Commitment – living in covenantal relationship together
The date was April 22, 1519 when the Spanish Explorer, Hernán Cortés, landed on the beaches of present-day Veracruz, Mexico with 11 ships and 500 men. Cortés had been commissioned to explore and secure the interior of Mexico, which was the heart of the Aztec Empire, for colonization by the Spanish. Upon their arrival, Cortés' men were weary, scared, and outnumbered. Most probably had hopes of turning back and returning home to their old life.
As legend has it (and this story is heavy on the legend side), after unloading all his soldiers, equipment, and supplies, Cortés gave the order to burn the ships. Addressing his men before the first battle, it is claimed he said, “You see the boats going up in smoke. That means we cannot leave these shores alive unless we win! We now have no choice—we win, or we perish!” They won, and the Aztec Empire was destroyed.

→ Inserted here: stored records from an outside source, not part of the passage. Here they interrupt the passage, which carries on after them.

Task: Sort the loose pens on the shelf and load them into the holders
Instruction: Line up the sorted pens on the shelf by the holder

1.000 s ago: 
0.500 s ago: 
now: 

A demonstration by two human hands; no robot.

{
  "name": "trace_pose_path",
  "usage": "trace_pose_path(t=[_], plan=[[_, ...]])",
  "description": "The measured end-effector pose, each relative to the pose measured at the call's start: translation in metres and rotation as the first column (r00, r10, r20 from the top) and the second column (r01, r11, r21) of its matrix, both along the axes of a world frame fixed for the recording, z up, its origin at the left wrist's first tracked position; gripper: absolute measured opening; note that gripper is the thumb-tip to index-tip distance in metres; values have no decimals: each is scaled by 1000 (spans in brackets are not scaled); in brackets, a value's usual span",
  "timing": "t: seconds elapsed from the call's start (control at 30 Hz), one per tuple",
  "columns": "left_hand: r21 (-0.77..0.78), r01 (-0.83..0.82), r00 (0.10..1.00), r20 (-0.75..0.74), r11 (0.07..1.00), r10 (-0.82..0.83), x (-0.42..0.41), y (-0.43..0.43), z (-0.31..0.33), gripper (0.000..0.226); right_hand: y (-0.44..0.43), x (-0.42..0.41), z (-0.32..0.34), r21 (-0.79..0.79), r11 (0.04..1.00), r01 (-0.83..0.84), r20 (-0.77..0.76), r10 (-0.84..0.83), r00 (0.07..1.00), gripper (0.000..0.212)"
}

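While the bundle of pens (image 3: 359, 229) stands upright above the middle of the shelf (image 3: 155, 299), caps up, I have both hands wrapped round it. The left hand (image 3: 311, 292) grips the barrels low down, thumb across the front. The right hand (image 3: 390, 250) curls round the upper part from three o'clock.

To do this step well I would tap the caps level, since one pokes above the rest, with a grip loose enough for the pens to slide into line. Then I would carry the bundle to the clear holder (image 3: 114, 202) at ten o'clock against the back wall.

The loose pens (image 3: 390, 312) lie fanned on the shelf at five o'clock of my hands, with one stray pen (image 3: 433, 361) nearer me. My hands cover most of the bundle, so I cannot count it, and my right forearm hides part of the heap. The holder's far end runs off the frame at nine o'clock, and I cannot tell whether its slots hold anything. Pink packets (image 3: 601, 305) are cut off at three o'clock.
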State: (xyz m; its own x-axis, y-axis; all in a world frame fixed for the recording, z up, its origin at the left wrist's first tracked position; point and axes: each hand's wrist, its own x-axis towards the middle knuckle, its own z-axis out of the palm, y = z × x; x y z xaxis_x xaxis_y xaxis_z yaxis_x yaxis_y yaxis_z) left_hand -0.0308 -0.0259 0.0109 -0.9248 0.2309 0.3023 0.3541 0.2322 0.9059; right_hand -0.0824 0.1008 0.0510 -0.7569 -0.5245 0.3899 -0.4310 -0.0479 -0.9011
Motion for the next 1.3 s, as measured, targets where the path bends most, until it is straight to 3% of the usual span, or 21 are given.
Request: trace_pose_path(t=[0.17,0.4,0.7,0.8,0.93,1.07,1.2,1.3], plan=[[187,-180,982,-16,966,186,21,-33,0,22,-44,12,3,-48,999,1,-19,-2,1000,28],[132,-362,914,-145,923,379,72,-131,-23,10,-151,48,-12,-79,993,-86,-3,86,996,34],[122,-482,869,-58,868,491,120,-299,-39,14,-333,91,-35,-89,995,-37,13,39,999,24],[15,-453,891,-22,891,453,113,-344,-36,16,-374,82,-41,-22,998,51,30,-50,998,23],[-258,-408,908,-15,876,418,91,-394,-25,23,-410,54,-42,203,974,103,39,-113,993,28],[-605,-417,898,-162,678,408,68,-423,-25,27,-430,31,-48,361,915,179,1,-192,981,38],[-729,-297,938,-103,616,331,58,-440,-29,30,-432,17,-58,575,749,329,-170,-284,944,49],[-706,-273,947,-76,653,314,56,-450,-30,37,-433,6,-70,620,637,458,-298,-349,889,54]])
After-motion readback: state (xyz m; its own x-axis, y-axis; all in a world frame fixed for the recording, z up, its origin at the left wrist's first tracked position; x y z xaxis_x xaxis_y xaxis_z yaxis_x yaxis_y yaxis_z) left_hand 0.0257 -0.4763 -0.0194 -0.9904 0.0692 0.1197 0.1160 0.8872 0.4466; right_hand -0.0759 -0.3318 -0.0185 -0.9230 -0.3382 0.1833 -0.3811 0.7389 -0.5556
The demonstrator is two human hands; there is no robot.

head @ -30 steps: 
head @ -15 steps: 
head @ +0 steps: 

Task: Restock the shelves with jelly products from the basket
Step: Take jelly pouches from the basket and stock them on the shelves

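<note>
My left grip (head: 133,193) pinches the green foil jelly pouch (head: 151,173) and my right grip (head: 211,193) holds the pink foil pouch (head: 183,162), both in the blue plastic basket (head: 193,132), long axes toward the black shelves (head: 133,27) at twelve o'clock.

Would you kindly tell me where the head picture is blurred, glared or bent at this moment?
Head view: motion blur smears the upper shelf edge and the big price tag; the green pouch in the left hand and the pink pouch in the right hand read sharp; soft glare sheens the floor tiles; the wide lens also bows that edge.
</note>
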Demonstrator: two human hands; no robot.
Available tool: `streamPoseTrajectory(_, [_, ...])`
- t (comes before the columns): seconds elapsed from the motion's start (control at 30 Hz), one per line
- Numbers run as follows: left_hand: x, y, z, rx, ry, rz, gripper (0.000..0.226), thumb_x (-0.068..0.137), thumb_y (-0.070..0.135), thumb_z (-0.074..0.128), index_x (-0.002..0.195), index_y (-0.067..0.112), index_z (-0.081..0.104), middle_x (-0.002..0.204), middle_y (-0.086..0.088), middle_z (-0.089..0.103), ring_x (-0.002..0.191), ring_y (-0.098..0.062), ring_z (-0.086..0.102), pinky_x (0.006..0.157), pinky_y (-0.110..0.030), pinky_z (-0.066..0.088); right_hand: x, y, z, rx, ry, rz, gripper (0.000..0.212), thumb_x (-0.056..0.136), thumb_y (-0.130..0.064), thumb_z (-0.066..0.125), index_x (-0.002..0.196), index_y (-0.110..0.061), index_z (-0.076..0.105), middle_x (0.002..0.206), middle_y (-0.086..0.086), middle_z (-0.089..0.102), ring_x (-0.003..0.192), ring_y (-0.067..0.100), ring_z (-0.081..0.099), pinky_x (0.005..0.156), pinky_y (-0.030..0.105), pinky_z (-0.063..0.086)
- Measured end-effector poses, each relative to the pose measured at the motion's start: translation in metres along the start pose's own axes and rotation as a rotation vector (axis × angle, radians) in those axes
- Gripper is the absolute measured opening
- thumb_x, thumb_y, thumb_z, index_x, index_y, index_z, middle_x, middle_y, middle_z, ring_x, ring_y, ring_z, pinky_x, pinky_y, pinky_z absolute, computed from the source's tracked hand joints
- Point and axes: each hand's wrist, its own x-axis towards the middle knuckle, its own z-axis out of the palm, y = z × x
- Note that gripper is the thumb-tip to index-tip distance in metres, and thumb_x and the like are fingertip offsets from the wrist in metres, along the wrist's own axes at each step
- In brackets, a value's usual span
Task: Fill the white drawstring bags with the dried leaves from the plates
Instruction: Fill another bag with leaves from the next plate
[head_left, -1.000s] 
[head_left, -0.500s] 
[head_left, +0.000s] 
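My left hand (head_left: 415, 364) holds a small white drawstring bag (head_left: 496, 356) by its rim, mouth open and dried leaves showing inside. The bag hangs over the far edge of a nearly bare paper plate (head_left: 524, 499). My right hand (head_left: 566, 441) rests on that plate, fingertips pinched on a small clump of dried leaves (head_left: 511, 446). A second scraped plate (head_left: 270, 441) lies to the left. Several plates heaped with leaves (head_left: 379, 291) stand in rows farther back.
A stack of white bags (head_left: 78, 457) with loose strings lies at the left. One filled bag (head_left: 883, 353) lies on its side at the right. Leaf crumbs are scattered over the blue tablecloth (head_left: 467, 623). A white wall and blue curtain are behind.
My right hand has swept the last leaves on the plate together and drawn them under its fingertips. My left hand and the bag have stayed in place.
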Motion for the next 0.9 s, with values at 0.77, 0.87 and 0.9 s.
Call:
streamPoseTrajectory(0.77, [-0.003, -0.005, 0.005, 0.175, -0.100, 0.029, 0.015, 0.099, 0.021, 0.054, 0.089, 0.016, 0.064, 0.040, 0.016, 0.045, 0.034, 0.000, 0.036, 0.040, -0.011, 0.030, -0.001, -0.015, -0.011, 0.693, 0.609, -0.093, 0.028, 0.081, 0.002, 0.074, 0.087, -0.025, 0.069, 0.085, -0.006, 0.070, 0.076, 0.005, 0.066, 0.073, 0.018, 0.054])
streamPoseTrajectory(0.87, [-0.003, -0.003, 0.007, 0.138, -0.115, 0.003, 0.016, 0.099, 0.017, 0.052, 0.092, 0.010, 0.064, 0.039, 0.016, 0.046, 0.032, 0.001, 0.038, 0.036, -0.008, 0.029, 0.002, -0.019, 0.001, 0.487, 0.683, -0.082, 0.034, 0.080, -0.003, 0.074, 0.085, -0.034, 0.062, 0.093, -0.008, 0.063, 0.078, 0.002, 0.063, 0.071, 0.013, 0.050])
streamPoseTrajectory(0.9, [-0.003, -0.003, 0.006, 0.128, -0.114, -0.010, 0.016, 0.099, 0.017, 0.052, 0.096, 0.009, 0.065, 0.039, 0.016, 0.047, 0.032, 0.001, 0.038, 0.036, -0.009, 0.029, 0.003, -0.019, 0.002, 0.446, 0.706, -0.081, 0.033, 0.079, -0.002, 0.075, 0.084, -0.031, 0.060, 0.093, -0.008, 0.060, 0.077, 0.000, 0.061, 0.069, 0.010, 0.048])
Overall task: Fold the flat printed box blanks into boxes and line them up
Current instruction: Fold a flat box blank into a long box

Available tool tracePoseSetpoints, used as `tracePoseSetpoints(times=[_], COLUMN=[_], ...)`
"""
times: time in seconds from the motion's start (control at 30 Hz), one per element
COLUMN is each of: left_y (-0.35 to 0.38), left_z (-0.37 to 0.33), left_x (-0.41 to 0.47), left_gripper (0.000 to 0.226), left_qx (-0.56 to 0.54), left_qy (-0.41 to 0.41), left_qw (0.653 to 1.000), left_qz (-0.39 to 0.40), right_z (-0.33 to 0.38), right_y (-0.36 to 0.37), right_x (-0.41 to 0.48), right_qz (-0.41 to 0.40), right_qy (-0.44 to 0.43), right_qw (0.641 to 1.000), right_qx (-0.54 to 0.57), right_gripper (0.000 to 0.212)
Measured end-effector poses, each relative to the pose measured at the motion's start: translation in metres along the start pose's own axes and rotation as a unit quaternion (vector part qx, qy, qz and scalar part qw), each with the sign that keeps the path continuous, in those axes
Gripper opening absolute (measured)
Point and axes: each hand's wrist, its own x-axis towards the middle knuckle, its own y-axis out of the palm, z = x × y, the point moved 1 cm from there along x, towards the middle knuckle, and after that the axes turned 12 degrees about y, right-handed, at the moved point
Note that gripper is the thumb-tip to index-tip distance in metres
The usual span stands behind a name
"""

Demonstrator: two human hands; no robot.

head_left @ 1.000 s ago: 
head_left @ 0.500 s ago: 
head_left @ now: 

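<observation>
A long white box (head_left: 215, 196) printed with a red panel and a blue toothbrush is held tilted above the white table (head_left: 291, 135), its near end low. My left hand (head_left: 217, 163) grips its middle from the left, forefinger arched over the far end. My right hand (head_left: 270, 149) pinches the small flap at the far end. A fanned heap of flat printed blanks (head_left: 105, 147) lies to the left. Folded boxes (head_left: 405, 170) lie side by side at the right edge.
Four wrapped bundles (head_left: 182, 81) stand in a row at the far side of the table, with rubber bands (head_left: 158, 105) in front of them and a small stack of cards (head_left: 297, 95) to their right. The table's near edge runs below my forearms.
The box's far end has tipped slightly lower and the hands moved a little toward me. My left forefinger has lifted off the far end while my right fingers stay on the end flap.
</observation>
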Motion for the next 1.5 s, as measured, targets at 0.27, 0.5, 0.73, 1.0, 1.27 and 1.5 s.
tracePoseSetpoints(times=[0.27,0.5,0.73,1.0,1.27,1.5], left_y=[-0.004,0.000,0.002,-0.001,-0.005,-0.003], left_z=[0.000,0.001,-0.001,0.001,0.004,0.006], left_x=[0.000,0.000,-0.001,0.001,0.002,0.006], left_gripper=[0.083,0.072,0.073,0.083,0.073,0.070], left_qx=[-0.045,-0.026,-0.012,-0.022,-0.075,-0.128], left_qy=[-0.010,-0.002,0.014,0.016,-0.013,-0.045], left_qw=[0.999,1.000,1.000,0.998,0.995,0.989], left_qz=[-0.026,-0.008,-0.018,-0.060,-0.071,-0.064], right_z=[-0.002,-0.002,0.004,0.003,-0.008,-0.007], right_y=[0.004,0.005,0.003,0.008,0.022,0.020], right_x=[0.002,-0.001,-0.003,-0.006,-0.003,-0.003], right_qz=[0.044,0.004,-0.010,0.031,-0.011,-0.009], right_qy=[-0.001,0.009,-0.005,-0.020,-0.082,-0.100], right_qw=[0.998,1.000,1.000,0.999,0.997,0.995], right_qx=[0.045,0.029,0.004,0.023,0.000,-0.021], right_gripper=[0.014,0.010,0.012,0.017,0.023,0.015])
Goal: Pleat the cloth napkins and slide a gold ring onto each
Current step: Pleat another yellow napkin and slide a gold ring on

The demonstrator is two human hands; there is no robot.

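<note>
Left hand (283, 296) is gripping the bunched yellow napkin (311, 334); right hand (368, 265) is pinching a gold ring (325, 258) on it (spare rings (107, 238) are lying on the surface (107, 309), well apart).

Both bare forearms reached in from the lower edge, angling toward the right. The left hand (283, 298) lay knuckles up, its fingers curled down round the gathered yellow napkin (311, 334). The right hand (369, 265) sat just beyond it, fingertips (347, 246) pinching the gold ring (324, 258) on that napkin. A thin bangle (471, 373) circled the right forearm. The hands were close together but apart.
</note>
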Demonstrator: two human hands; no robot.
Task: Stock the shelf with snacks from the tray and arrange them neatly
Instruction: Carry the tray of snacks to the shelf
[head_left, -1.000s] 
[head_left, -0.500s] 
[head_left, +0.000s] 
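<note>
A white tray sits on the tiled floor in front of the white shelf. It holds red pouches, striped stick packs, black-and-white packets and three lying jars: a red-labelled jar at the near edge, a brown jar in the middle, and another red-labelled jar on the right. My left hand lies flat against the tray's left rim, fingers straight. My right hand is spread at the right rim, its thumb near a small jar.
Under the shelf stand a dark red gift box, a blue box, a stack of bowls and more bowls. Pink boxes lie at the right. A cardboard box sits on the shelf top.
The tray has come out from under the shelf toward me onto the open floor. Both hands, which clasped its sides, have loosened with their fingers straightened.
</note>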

Burning the ships represented much more than a separation from the “safety” of old ways. The same fire that set the ships ablaze allowed Cortés’ men to complete their mission and be a part of something greater than themselves.
When we choose to enter covenantal marriage, our aspirations are to become a part of something greater than ourselves. Covenant calls for us to “burn our ships,” which means there’s no turning back to old ways and habits.
Early in my marriage I felt I should be able to enjoy the benefits of marriage while still living like a single person. I was holding on to the ship that represented how I lived as a single man, revealing a Plan B to go back to that ship if things didn’t work out. That ship needed burned for me to understand why no Plan B is allowed in covenantal marriage. I have to make this marriage work!
We each wrestle with different kinds of physical, mental, emotional, and spiritual battles. Growth in our marriages requires finding the root of those struggles—the ships tempting us to sail back—and burn them. Having a shared purpose for our marriage is good, but it’s not enough.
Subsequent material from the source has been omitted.